False tumor. It is characterized by damage to the bones by eosinophils, which move along the bloodstream, and then form infiltrates. In addition to the vertebrae, the granuloma can affect other organs and tissues. The disease itself is called eosinophilic granulomatosis."Tumor" gradually destroys the vertebra, which eventually leads to a compression fracture. Treatment is strictly individual. Medication and( or) radiotherapy is often effective. If complications develop, a surgical operation is necessary.
A tumor of cartilage, which at considerable size leads to compression of the nerve roots or spinal cord. A couple of cases are known when the endodroma was transformed into a malignant neoplasm( chondrosarcoma).In the surgical treatment, the prognosis is favorable.
Prognosis for metastases in the spine
Benign tumor of the spine directly affecting the vertebral body. It can also occur in the brain, skin and liver. It affects, as a rule, only din vertebrae. Women are more prone to this disease. Very often the development of hemangioma passes asymptomatically.
The treatment takes into account the size of the tumor, as well as the presence or absence of complications and pronounced symptoms. With asymptomatic flow, dynamic observation is shown. In all other cases - surgical removal. At the moment, a minimally invasive method( vertebroplasty) is often used. The forecast is favorable.
The spine is highly blood-flowing, and its venous plexus is closely related to the veins of the thorax and abdominal cavity. That is why metastasis from internal organs goes mainly to the spine. In most cases, this clinical picture is observed in advanced stages of cancer. All this is accompanied by acute pain in the back.
At this time, complete recovery of metastases in the spine is impossible.

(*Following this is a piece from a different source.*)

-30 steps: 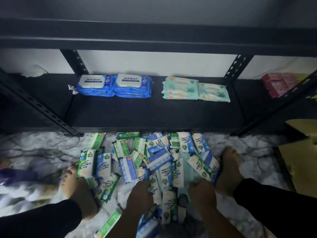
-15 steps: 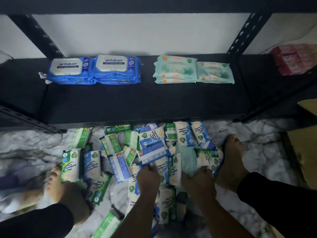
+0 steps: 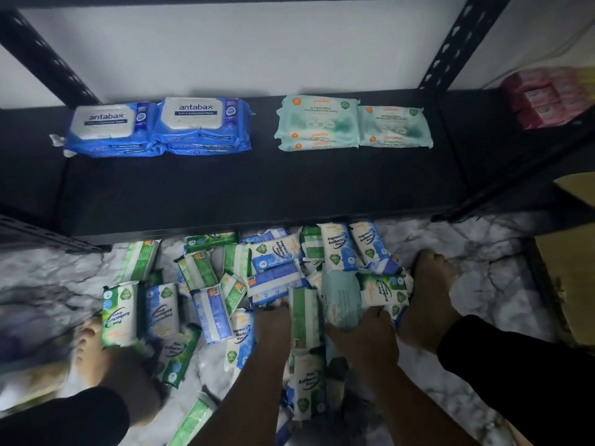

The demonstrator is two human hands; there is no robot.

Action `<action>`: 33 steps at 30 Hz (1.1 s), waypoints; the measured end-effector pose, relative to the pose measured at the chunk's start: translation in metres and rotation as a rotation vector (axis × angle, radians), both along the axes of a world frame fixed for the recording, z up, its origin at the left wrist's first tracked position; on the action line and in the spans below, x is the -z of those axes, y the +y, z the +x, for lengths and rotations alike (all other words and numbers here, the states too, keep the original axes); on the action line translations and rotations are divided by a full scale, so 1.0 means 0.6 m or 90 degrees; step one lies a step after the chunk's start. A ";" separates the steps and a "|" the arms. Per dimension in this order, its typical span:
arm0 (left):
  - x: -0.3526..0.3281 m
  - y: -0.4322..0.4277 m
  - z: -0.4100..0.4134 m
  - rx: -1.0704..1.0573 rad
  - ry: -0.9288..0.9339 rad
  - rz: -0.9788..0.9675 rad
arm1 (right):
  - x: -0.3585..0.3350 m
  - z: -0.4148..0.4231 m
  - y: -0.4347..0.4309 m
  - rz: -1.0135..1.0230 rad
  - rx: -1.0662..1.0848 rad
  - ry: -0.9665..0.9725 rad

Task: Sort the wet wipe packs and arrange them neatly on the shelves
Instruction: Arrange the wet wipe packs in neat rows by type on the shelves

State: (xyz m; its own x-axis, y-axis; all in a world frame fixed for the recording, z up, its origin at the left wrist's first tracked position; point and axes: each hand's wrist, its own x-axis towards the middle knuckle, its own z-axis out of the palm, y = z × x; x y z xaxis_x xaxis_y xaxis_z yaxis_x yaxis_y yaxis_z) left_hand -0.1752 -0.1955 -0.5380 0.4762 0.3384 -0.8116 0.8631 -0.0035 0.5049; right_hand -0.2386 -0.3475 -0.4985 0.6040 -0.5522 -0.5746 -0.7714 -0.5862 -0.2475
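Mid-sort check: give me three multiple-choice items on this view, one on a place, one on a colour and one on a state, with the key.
1. On the shelf, where do the blue packs lie?
A. left of the mint packs
B. right of them
C. on top of them

2. What colour are the far-right packs?
A. orange
B. pink
C. grey

3. How do the small packs on the floor lie?
A. in neat rows
B. in a box
C. in a jumbled heap

Key: 1 A, the blue stacks sit at the left, with a gap before the mint ones. 2 B, they show pink-red. 3 C, they overlap at all angles.
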 end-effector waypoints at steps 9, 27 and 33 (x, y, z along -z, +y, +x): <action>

Only decompressive-stabilizing operation is performed( an ultrasonic aspirator is used together with powerful microscopes).Drug therapy is aimed at suppressing pain and improving the quality of life. It involves the use of analgesic drugs, as well as radiation therapy or chemotherapy.
The most common malignant bone tumor. People who are sick for forty years are ill. It is characterized by a generalization of the process involving other bones. The preferred location of the tumor is the cervical spine. Massive spread of the disease is called myeloma. Treatment is only palliative. However, modern medicine allows such patients to lead a normal life for many years. In the presence of complications, surgical intervention is indicated.
Also common enough pathology. It is observed mainly in adolescents and children, a little less often in the elderly. The combination of modern drug therapy and surgical operations provides a five-year survival of the patient in 3/4 cases.
From all of the above, it is clear that at the present stage the most effective treatment of a benign or malignant tumor of the spine is a surgical operation. But, unfortunately, even this method does not completely avoid the further development of this pathology.